From the Exploring Data website - http://curriculum.qed.qld.gov.au/kla/eda/
© Education Queensland, 1997

Student Generated Data

Introduction

When studying statistics, students must work with real data. After all, if the data is made up who cares if there are patterns or anomalies in the data, for we can just change the data and remove them. Who would bother trying to decipher what the data says, if the data has no message?

So where do students find real data? Broadly speaking there are two sources of real data - data that is gathered by others, and data that is generated by students. The Datasets page of this website contains an ample supply of data gathered by others. Working with these datasets is important, as it allows students to see how statistics is used to help answer important questions.

But we will be doing our students' statistics education a disservice if we don't allow them to experience the often messy process of gathering their own data. Sometimes it is easy - finding out the distribution of ages in a year 11 Maths A class (yawn) for example. But more often, gathering good data is not easy. Selecting a truly random sample may be prohibitively expensive or time-consuming, taking reliable measurements may not be easy or the topic may incite passions, and hence bias, on the part of the researchers.
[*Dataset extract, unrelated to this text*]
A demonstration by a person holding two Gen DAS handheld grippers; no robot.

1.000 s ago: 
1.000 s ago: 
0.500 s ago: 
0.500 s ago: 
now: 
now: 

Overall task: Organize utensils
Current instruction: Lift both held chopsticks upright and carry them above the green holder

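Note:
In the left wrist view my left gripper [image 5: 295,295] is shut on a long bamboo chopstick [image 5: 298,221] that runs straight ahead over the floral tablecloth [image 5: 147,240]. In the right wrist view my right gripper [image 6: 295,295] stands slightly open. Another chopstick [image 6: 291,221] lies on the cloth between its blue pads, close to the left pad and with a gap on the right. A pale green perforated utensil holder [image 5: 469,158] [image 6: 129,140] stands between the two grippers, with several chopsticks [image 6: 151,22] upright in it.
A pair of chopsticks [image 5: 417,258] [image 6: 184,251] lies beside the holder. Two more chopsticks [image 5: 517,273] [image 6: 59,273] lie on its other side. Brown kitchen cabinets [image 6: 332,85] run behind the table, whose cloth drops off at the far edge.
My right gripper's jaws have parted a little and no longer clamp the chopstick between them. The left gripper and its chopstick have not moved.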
To get some appreciation of these issues requires that students carry out the data-gathering process themselves, and reflect on the process afterwards.

There is a spin-off, fortunately. If the students have input into the problem to be solved, and the problem has some inherent interest, or if the data-gathering exercise is enjoyable, then the students may gain some degree of ownership of the problem, and have a greater degree of interest in the outcome.

Recycle Your Datasets

Gathering data uses up precious class time, so it makes sense to re-use the data for a variety of purposes. For example, if you gather data on student height and reach to make a scatterplot, the data can also be used for the study of graphical displays and summary statistics. If the data is categorised by sex then a t-test may be able to be used to determine if the differences due to gender are significant. Re-cycling makes just as much sense with datasets as it does with newspapers.
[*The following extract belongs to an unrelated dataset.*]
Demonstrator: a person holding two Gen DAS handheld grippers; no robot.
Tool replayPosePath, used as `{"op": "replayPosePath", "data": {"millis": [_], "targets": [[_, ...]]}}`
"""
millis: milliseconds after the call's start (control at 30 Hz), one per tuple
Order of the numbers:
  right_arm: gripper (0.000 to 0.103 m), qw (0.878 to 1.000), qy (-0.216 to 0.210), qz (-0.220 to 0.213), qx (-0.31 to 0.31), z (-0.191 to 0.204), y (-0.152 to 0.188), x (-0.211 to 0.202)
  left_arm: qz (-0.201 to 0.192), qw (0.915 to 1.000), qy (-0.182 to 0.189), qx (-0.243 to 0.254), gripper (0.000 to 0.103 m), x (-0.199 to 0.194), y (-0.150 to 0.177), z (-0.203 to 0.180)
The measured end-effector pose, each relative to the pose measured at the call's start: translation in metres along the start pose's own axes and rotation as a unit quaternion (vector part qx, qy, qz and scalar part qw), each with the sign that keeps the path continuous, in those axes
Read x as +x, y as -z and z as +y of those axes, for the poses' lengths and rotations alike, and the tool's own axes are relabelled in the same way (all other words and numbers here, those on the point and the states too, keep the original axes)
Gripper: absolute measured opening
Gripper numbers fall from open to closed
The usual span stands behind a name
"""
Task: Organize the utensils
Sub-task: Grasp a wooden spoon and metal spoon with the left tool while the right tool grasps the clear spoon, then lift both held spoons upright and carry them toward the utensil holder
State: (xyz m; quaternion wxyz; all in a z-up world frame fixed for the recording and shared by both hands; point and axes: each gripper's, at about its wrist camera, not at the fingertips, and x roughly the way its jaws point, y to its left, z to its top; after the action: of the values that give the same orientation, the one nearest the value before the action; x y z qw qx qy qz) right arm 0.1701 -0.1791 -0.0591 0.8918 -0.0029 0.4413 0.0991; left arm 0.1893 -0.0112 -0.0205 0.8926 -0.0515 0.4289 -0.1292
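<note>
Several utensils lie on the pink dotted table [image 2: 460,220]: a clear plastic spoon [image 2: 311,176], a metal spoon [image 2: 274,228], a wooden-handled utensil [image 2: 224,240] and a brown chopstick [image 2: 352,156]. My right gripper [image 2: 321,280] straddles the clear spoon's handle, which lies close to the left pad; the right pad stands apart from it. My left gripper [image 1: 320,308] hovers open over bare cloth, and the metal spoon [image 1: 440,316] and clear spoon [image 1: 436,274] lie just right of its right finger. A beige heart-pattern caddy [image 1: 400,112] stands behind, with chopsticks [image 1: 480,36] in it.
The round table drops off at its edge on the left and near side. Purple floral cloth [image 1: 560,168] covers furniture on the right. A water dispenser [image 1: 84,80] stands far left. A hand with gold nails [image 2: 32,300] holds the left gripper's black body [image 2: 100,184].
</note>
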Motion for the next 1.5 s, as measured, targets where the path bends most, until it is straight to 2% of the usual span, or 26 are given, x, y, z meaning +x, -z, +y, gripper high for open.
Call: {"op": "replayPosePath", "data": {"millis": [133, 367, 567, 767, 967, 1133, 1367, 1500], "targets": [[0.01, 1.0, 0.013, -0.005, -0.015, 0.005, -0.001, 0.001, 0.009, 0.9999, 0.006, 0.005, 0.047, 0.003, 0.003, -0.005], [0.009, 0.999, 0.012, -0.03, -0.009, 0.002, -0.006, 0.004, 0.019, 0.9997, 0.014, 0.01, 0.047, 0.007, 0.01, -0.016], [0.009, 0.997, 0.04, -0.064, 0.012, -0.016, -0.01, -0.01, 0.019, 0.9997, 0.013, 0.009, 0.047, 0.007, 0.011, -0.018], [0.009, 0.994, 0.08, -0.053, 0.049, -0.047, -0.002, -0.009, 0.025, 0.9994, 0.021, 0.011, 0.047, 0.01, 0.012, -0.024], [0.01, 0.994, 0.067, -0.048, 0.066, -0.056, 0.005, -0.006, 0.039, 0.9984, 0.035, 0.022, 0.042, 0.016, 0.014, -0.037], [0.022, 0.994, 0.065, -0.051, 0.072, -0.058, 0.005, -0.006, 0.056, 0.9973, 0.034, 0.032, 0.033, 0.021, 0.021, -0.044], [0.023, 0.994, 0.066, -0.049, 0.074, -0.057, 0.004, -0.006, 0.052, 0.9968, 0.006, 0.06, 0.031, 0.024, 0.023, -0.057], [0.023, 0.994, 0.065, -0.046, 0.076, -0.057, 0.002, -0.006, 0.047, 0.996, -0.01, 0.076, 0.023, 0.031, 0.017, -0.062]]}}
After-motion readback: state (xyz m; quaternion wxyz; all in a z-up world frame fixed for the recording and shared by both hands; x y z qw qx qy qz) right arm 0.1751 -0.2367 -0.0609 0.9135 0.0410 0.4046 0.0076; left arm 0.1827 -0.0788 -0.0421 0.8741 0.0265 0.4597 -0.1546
Univariate Data - Some Ideas for Gathering Data

Greed is a game described in a article found in the Stemplots page of the website. Students find it to be an enjoyable way of gathering data which can then be displayed as a stemplot, dotplot, histogram or boxplot. If the game is played with a single class the dataset is small enough to enter into a graphics calculator by hand.

If all desks in the classroom are similar, students can measure the length of the desk as accurately as possible, with the results collected by the teacher at the board. The variation in the answers may surprise some students, and a histogram or a stemplot will reveal the shape of the distribution of measurements. Hopefully it will be somewhat normally distributed, with an outlier or two because of an error in measuring. This would provide a background for meaningful discussion about measurement errors.
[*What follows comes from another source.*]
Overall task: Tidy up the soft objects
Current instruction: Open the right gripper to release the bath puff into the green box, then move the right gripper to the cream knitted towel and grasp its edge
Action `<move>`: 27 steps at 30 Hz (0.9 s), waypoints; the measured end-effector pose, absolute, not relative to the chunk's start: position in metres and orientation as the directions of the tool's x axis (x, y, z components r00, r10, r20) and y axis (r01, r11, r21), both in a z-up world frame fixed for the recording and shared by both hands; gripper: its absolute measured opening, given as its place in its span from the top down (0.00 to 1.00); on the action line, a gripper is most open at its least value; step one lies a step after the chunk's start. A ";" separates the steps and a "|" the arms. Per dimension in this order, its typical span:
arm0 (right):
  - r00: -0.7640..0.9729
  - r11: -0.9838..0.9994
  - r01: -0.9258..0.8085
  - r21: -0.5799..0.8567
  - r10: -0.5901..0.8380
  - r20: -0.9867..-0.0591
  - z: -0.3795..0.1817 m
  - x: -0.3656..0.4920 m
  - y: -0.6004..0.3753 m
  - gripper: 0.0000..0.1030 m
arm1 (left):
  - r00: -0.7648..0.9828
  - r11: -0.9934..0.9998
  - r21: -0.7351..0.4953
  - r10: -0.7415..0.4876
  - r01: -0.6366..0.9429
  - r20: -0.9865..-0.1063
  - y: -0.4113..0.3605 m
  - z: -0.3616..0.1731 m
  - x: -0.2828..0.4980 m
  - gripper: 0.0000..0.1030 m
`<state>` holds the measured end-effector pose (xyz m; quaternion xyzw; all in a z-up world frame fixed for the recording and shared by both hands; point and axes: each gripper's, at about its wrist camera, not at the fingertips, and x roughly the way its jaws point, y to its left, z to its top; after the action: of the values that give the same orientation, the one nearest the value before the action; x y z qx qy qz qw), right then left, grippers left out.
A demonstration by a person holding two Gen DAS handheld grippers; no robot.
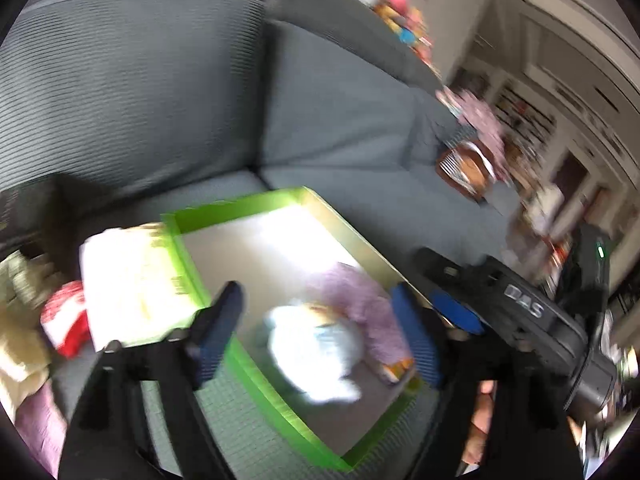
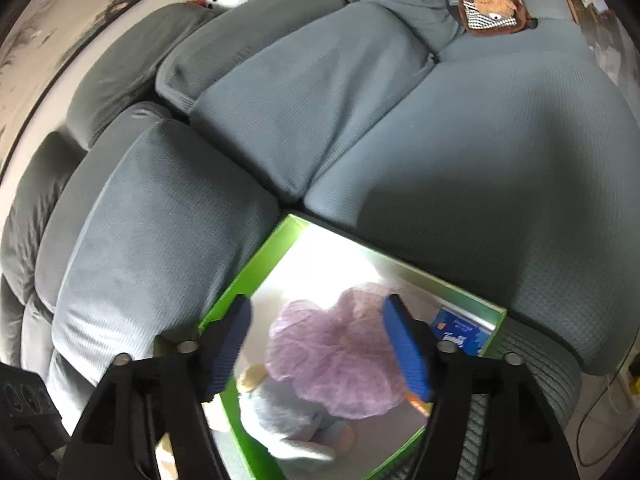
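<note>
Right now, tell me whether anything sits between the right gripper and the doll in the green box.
Nothing visible does. The right gripper hangs open right above the doll, which already lies inside the green box; a blue packet sits off to the side.

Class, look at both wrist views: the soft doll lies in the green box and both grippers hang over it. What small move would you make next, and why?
Probably draw both grippers back from the green box. The doll, in its purple dress, already lies on the box floor, and the left gripper and right gripper stand open, pads clear of it. More soft things wait left of the box, like the red and white item.
</note>
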<state>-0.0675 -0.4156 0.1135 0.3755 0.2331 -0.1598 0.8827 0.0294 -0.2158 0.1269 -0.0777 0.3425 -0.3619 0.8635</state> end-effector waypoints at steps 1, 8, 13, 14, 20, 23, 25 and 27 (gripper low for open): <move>0.847 0.676 0.443 0.588 -0.101 -0.522 0.115 -0.067 -0.412 0.22 | 0.535 0.745 -0.391 -0.663 0.540 -0.524 -0.202 0.129 0.028 0.20; 0.835 0.765 0.422 0.486 -0.120 -0.537 0.130 -0.056 -0.371 0.16 | 0.652 0.866 -0.378 -0.496 0.326 -0.573 -0.109 0.136 0.022 0.16; 0.840 0.844 0.374 0.385 -0.132 -0.527 0.145 -0.047 -0.333 0.14 | 0.662 0.906 -0.383 -0.401 0.182 -0.633 -0.038 0.128 0.007 0.16; 0.841 0.851 0.367 0.376 -0.131 -0.525 0.147 -0.046 -0.327 0.14 | 0.677 0.926 -0.356 -0.340 0.122 -0.652 -0.022 0.124 0.002 0.16; 0.885 0.869 0.120 0.480 0.125 -0.448 0.153 -0.032 -0.282 0.14 | 0.665 0.962 -0.263 -0.152 -0.068 -0.731 0.030 0.084 -0.014 0.16; 0.858 0.869 0.047 0.493 0.218 -0.465 0.149 -0.012 -0.250 0.14 | 0.620 0.955 -0.258 -0.114 -0.147 -0.776 0.053 0.060 -0.012 0.16; 0.832 0.890 0.026 0.456 0.233 -0.503 0.143 0.001 -0.227 0.14 | 0.601 0.951 -0.253 -0.098 -0.179 -0.793 0.063 0.055 -0.008 0.16; 0.797 0.901 -0.018 0.433 0.274 -0.539 0.134 0.013 -0.205 0.14 | 0.606 0.948 -0.260 -0.099 -0.184 -0.789 0.073 0.055 -0.009 0.16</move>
<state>0.0132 -0.2048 0.1339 0.2077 0.3090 0.0790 0.9247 -0.0091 0.0734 0.0553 -0.1597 0.4431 0.0243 0.8818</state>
Photocopy the hand of the principal and ask students to take various measurements. Some measurements, such as the length of the index finger, are relatively straightforward but others, such as the length of the thumb, are not, as there is no obvious place where the thumb stops and the palm starts. This should give rise to a discussion about how reliability and validity of measurements can be obtained.

Students can repeatedly roll a ball down an incline onto some carpet and measure how far the ball rolls. Theoretically it should give a nice normal distribution. Working in groups, students in the class can use a beam balance to measure the weight of a full can of coke, and a graphical display of the set of measurements can be produced. Students can count the number of beans in a cup of beans. And so on.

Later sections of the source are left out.